### WHAT IS NEEDED
When you copy the material below, keep every line exact and omit the pictures.

Start of Block

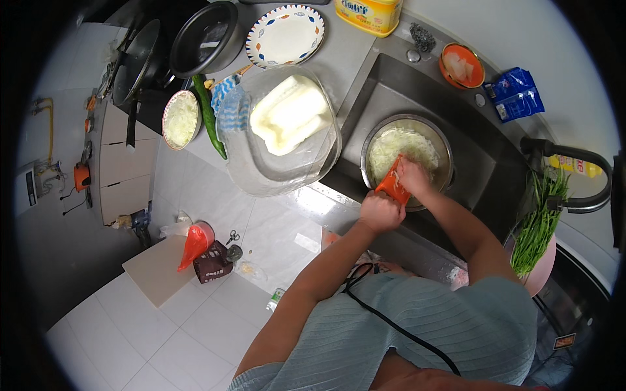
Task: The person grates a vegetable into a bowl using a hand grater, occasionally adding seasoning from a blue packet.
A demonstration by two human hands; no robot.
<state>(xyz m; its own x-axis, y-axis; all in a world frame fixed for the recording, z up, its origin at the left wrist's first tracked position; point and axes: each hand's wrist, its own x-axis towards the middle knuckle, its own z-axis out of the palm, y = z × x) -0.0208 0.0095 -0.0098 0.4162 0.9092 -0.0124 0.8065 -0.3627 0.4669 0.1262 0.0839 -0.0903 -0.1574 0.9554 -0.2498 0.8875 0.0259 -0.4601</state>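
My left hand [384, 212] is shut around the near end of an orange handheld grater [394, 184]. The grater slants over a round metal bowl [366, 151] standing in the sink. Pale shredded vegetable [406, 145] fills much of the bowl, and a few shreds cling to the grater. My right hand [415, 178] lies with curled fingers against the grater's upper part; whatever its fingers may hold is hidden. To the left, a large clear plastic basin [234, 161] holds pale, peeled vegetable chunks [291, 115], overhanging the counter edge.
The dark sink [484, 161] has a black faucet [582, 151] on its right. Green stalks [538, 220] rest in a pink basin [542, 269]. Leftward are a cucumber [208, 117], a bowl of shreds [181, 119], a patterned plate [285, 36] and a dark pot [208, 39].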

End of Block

### EXERCISE SOLUTION
Task: The person grates a vegetable into a bowl using a hand grater, occasionally adding seasoning from a blue packet.
A demonstration by two human hands; no robot.
<state>(xyz m; its own x-axis, y-axis; all in a world frame fixed for the recording, z up, its origin at the left wrist's first tracked position; point and axes: each hand's wrist, its own x-axis towards the middle knuckle, its own z-axis out of the palm, y = z × x) -0.0208 0.0095 -0.0098 0.4162 0.9092 -0.0124 0.8065 -0.3627 0.4669 0.1262 0.0839 -0.0903 -0.1574 0.9554 -0.2498 0.8875 0.0259 -0.4601</state>
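My left hand [384, 212] is shut around the near end of an orange handheld grater [394, 184]. The grater slants over a round metal bowl [366, 151] standing in the sink. Pale shredded vegetable [406, 145] fills much of the bowl, and a few shreds cling to the grater. My right hand [415, 178] lies with curled fingers against the grater's upper part; whatever its fingers may hold is hidden. To the left, a large clear plastic basin [234, 161] holds pale, peeled vegetable chunks [291, 115], overhanging the counter edge.
The dark sink [484, 161] has a black faucet [582, 151] on its right. Green stalks [538, 220] rest in a pink basin [542, 269]. Leftward are a cucumber [208, 117], a bowl of shreds [181, 119], a patterned plate [285, 36] and a dark pot [208, 39].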

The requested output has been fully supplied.